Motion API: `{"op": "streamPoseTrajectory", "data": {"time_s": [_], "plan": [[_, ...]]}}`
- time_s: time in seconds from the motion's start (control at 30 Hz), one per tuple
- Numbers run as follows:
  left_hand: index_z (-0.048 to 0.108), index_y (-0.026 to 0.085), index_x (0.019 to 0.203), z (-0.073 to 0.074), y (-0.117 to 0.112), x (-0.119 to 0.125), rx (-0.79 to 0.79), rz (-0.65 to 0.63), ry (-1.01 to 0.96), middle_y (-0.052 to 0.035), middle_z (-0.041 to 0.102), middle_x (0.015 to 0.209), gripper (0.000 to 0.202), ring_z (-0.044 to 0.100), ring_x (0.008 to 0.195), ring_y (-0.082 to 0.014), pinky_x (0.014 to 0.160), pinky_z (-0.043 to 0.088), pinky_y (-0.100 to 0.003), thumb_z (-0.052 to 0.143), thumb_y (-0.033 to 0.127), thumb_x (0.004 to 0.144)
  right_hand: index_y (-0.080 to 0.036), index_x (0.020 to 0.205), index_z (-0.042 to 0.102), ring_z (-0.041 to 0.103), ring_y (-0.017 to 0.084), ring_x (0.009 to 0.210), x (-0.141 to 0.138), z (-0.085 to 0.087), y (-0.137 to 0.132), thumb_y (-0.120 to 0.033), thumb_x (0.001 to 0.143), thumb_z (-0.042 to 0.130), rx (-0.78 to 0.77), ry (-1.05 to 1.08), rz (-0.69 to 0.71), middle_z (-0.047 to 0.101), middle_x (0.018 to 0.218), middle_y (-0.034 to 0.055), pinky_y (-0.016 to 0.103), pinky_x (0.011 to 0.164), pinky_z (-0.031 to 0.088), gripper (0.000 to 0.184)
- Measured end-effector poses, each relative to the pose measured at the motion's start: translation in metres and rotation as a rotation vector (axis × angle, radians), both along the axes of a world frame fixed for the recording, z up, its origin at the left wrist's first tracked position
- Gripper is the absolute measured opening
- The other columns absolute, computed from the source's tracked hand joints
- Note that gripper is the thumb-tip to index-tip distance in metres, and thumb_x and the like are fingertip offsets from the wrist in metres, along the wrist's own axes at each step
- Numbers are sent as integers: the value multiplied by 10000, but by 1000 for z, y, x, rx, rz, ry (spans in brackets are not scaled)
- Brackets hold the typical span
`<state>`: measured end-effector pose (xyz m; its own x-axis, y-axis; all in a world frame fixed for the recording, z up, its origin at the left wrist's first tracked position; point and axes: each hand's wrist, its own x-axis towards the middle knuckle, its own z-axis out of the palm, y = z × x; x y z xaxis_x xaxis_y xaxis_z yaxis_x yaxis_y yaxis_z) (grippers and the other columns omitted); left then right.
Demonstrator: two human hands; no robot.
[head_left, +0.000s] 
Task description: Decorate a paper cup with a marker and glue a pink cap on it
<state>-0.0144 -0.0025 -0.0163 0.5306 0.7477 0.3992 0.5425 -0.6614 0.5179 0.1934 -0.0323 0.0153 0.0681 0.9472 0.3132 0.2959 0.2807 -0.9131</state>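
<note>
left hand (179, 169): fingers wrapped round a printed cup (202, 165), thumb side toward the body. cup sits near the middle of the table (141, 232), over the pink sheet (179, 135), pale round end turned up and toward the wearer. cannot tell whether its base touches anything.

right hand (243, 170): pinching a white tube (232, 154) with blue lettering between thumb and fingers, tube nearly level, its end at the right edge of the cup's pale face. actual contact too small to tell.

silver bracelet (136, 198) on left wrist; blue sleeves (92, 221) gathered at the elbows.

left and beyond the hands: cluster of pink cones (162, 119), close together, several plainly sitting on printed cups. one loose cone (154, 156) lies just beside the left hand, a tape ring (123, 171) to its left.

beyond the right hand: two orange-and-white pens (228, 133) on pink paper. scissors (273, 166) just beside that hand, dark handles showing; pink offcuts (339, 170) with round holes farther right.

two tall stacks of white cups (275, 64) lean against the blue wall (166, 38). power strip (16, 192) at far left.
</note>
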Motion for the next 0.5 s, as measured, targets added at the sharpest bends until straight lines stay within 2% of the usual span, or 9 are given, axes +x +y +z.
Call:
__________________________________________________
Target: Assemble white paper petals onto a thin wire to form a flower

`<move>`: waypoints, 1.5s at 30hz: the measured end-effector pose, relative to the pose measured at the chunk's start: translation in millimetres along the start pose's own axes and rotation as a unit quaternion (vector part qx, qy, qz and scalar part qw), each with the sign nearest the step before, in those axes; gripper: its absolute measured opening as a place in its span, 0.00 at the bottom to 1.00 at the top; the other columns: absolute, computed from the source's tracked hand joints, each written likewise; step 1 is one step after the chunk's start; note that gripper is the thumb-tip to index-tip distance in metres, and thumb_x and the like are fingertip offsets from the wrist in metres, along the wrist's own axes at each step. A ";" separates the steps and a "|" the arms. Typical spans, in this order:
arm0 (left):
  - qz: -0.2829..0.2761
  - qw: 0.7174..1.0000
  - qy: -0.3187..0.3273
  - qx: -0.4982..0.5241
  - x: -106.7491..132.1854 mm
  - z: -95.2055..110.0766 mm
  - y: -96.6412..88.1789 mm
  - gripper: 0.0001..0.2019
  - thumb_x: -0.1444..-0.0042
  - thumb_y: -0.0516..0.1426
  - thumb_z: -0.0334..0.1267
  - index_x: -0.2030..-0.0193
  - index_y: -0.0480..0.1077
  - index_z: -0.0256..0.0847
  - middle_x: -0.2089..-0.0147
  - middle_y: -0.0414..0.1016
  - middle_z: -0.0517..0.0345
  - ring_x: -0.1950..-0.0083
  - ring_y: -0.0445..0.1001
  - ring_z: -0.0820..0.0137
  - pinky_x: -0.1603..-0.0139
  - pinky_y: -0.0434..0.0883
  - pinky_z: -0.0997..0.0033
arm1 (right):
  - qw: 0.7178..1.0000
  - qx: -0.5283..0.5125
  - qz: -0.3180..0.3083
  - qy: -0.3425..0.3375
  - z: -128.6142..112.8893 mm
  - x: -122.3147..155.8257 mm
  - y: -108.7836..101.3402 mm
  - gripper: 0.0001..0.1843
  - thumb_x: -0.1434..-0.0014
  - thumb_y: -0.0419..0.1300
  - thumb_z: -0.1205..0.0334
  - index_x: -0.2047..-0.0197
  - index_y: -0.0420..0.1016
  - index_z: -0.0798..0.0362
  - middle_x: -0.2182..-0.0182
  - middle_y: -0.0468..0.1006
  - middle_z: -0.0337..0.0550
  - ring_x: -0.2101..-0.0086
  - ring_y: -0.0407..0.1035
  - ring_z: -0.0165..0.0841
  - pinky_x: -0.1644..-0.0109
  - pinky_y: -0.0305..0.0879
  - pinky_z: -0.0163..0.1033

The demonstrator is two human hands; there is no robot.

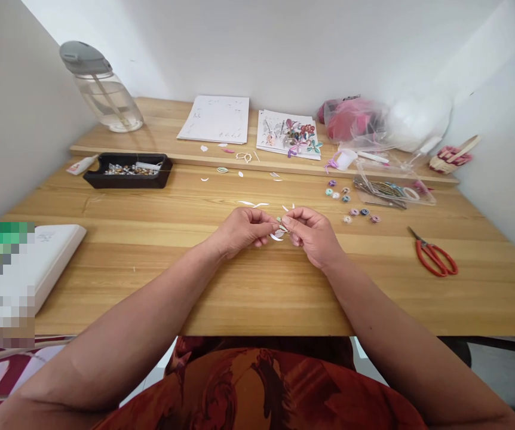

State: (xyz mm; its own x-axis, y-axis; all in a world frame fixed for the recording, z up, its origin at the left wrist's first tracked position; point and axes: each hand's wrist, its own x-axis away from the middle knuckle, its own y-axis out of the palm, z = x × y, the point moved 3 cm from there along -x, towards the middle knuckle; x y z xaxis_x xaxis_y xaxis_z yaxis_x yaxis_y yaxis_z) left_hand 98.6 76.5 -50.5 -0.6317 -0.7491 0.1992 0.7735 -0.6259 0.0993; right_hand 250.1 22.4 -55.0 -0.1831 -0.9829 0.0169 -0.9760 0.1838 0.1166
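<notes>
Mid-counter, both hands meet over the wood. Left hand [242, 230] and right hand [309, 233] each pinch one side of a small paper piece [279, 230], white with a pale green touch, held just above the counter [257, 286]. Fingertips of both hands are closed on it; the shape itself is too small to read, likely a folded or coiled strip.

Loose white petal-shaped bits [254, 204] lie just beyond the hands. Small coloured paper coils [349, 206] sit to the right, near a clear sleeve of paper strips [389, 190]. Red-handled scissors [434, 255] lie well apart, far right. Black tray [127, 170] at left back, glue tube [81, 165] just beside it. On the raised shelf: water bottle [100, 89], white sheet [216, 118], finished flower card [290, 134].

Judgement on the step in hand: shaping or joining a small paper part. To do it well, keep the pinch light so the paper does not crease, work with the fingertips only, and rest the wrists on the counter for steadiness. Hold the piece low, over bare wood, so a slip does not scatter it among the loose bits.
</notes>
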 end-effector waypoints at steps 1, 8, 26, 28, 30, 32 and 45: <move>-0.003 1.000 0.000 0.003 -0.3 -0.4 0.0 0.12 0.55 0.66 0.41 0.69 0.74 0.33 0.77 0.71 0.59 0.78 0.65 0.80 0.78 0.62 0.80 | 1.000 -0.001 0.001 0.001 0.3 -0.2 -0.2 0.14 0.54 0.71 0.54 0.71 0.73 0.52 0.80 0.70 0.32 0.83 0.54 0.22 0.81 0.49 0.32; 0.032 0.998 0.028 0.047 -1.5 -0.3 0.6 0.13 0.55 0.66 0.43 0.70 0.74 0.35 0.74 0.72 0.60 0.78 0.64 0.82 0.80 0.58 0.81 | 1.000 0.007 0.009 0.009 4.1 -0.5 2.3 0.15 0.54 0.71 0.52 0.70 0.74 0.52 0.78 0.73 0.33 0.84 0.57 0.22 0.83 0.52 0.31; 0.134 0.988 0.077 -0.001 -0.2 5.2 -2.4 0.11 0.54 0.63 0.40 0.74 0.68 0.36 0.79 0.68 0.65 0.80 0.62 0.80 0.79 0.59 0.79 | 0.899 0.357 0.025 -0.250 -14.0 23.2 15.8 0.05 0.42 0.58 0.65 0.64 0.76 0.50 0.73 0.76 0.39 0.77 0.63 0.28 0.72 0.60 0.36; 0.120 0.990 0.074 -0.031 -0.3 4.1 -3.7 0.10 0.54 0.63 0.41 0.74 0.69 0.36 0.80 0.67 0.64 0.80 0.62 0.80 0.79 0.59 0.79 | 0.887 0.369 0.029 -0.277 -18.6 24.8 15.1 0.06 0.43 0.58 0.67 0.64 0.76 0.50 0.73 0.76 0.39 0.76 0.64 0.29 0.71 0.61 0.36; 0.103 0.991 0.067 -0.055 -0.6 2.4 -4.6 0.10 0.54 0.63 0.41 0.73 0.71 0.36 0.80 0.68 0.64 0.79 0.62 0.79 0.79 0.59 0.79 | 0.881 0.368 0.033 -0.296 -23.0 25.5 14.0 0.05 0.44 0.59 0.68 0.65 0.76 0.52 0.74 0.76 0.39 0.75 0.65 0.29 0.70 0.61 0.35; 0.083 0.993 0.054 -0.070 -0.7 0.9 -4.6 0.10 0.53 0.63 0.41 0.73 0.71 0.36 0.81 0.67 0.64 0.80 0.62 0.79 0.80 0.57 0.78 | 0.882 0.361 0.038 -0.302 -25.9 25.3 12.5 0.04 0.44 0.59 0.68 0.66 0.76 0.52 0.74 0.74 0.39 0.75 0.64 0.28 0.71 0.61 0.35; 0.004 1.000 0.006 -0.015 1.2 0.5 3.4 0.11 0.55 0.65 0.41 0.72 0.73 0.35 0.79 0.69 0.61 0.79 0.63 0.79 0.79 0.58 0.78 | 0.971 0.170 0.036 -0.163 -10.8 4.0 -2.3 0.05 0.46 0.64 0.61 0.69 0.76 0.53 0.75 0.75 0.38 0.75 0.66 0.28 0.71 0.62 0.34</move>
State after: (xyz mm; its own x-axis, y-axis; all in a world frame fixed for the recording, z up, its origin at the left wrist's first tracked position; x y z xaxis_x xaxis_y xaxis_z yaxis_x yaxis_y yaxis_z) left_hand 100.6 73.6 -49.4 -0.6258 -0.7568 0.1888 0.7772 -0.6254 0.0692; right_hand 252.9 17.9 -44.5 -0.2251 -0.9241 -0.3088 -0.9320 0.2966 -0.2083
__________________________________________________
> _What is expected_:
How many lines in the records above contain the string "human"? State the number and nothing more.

> _Exercise response_:
2